Work to complete: Would you return the full listing exactly, with nothing altered?
════════════════════
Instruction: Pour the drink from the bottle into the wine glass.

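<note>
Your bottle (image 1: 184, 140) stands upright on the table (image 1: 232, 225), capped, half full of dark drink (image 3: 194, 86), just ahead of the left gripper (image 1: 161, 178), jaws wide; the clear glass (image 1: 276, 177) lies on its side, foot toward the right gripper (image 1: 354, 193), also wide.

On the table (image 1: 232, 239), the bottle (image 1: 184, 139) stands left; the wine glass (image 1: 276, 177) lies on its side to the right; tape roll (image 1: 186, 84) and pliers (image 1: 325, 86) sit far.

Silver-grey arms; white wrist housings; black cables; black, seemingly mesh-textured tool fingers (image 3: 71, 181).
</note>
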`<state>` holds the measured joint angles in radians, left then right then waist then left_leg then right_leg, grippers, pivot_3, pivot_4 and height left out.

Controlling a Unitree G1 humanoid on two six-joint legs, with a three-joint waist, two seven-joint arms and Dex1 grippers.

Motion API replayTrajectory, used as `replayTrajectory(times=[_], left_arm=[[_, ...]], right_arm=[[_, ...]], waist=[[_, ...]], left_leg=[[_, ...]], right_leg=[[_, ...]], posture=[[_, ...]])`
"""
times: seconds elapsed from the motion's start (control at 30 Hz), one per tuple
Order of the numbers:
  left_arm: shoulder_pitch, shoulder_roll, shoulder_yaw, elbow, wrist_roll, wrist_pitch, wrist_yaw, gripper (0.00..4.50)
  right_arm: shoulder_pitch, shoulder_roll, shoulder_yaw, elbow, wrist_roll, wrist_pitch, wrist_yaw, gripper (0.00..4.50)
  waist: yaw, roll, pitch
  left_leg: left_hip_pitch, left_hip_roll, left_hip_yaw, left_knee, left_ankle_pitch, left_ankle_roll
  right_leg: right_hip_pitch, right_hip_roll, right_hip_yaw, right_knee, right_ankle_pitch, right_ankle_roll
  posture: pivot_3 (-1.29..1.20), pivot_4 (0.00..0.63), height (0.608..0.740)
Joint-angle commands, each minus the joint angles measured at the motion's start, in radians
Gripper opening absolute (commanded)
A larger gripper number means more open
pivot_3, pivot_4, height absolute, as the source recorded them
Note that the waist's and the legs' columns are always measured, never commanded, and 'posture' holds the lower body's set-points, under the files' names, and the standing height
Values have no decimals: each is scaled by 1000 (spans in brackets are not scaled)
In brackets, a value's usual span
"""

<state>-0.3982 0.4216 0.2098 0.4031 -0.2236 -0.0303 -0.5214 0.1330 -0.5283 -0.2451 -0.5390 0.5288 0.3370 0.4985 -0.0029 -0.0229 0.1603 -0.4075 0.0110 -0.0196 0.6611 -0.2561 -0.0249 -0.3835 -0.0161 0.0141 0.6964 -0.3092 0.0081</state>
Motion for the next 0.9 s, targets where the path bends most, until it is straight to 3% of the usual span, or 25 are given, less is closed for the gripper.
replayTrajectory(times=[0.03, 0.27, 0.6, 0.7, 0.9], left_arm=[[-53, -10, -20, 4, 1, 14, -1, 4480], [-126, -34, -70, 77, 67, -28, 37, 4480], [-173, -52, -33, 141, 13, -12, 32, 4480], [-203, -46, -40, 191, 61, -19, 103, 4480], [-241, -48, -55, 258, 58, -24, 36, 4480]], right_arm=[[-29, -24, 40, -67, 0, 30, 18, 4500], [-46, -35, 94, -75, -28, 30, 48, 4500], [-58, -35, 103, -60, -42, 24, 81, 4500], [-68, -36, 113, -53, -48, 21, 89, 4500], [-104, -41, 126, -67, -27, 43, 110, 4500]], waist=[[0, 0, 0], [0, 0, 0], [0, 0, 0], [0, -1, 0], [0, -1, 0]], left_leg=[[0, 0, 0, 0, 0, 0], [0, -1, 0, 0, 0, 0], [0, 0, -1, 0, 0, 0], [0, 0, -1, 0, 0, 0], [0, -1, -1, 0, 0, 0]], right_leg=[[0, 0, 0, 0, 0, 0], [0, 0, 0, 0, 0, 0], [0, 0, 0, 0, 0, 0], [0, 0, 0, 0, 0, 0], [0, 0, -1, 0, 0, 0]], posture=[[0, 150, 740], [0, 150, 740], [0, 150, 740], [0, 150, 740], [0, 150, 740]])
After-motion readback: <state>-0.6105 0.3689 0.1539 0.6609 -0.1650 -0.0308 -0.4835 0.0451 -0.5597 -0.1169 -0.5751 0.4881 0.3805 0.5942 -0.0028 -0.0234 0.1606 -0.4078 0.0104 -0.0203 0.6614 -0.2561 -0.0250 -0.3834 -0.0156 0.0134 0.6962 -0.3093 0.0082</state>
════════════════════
Written reply:
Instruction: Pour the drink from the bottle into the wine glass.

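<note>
Your bottle (image 1: 184, 140) stands upright on the table (image 1: 232, 225), capped, half full of dark drink (image 3: 194, 86), just ahead of the left gripper (image 1: 161, 178), jaws wide; the clear glass (image 1: 276, 177) lies on its side, foot toward the right gripper (image 1: 354, 193), also wide.

On the table (image 1: 232, 239), the bottle (image 1: 184, 139) stands left; the wine glass (image 1: 276, 177) lies on its side to the right; tape roll (image 1: 186, 84) and pliers (image 1: 325, 86) sit far.

Silver-grey arms; white wrist housings; black cables; black, seemingly mesh-textured tool fingers (image 3: 71, 181).
</note>
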`<state>` holds the measured joint angles in radians, left then right then waist then left_leg then right_leg, grippers, pivot_3, pivot_4 and height left out.

Controlling a Unitree G1 humanoid on two six-joint legs, with a three-joint waist, two seven-joint arms and Dex1 grippers.

Motion API replayTrajectory, used as `replayTrajectory(times=[_], left_arm=[[_, ...]], right_arm=[[_, ...]], waist=[[_, ...]], left_leg=[[_, ...]], right_leg=[[_, ...]], posture=[[_, ...]])`
"""
times: seconds elapsed from the motion's start (control at 30 Hz), one per tuple
Order of the numbers:
  left_arm: shoulder_pitch, shoulder_roll, shoulder_yaw, elbow, wrist_roll, wrist_pitch, wrist_yaw, gripper (0.00..4.50)
  right_arm: shoulder_pitch, shoulder_roll, shoulder_yaw, elbow, wrist_roll, wrist_pitch, wrist_yaw, gripper (0.00..4.50)
  waist: yaw, roll, pitch
  left_leg: left_hip_pitch, left_hip_roll, left_hip_yaw, left_knee, left_ankle_pitch, left_ankle_roll
  right_leg: right_hip_pitch, right_hip_roll, right_hip_yaw, right_knee, right_ankle_pitch, right_ankle_roll
  posture: pivot_3 (-1.29..1.20), pivot_4 (0.00..0.63), height (0.608..0.740)
Joint-angle commands, each minus the joint angles measured at the motion's start, in radians
Gripper opening absolute (commanded)
A larger gripper number means more open
pivot_3, pivot_4, height absolute, as the source recorded them
Note that the waist's and the legs' columns are always measured, never commanded, and 'posture' holds the lower body's set-points, under the files' names, and the standing height
Values have no decimals: each is scaled by 1000 (spans in brackets are not scaled)
In brackets, a value's usual span
"""

<state>-0.3982 0.4216 0.2098 0.4031 -0.2236 -0.0303 -0.5214 0.1330 -0.5283 -0.2451 -0.5390 0.5288 0.3370 0.4985 -0.0029 -0.0229 0.1603 -0.4075 0.0110 -0.0196 0.6611 -0.2561 -0.0249 -0.3835 -0.0161 0.0141 0.6964 -0.3092 0.0081</state>
Motion for the next 0.9 s, targets where the path bends most, until it is straight to 3% of the usual span, or 25 are given, less is closed for the gripper.
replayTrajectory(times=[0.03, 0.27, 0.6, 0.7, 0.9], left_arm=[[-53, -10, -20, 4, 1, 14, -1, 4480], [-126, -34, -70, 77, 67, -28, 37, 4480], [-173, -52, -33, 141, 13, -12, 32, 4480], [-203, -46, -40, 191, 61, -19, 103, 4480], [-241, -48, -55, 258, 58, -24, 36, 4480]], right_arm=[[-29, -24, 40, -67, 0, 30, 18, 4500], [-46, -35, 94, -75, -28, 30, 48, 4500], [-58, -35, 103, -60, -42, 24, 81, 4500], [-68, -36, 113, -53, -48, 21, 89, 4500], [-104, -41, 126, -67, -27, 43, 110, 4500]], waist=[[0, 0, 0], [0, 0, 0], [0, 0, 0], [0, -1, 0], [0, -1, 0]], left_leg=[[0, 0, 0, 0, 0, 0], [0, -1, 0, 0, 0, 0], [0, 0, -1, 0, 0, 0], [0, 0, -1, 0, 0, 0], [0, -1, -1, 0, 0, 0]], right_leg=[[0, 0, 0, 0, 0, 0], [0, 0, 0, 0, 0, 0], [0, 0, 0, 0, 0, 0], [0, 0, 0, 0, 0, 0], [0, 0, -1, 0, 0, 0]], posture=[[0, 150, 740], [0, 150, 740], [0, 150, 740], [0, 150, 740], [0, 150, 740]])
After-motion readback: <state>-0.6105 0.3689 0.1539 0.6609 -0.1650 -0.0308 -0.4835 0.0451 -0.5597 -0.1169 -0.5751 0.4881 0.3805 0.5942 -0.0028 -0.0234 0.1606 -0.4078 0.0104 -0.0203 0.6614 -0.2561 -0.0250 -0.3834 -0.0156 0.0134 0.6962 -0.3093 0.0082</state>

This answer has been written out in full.